→ What needs to be done
Each line of the material that mentions the word "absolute" is to be copied.

- - -

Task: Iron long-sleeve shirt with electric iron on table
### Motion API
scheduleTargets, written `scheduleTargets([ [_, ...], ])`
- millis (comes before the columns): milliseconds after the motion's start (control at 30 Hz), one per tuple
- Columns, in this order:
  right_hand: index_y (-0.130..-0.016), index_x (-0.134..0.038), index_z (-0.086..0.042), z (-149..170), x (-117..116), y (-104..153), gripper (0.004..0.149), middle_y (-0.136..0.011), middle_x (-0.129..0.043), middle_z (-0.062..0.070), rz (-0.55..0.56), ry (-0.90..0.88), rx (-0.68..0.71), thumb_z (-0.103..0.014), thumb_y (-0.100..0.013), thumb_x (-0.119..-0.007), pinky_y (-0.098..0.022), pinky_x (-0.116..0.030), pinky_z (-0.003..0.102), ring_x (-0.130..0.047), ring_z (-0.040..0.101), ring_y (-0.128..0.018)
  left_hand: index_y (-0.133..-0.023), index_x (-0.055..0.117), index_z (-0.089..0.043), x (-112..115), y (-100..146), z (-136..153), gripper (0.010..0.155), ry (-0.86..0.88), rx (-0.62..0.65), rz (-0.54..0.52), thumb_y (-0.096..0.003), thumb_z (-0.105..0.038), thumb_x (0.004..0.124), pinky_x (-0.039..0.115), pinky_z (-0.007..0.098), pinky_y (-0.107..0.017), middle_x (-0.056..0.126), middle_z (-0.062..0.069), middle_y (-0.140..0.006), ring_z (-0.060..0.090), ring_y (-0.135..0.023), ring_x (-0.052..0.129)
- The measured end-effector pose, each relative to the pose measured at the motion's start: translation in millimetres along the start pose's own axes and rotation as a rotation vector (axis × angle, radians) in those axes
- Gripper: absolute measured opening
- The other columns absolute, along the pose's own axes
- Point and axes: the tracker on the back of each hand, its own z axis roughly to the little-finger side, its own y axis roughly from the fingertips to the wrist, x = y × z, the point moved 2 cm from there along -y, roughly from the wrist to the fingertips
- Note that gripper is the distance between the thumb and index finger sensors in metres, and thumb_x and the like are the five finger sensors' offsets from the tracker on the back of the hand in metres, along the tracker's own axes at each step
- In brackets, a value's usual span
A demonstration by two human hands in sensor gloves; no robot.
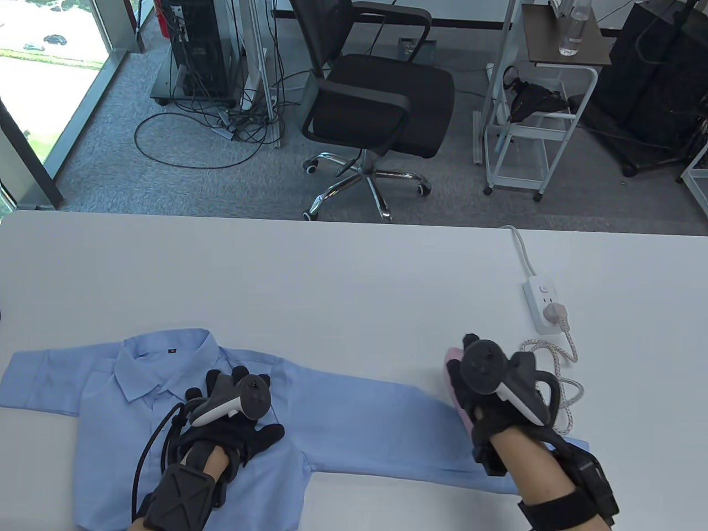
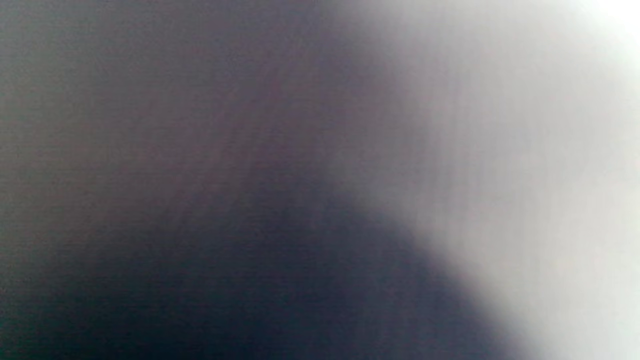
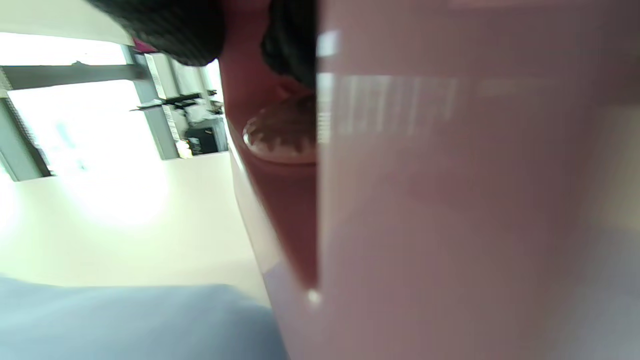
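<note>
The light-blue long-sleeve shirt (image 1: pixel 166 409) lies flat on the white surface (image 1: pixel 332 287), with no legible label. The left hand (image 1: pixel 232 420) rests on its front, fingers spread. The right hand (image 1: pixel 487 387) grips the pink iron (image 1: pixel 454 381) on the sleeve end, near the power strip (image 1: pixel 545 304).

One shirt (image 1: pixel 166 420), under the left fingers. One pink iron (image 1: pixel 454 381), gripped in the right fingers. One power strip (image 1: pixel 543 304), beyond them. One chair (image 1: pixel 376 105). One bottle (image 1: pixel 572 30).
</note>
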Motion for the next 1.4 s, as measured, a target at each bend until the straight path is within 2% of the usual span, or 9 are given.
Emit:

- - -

→ Exercise response
- Gripper: absolute measured opening
- The other columns absolute, along the pose's own axes

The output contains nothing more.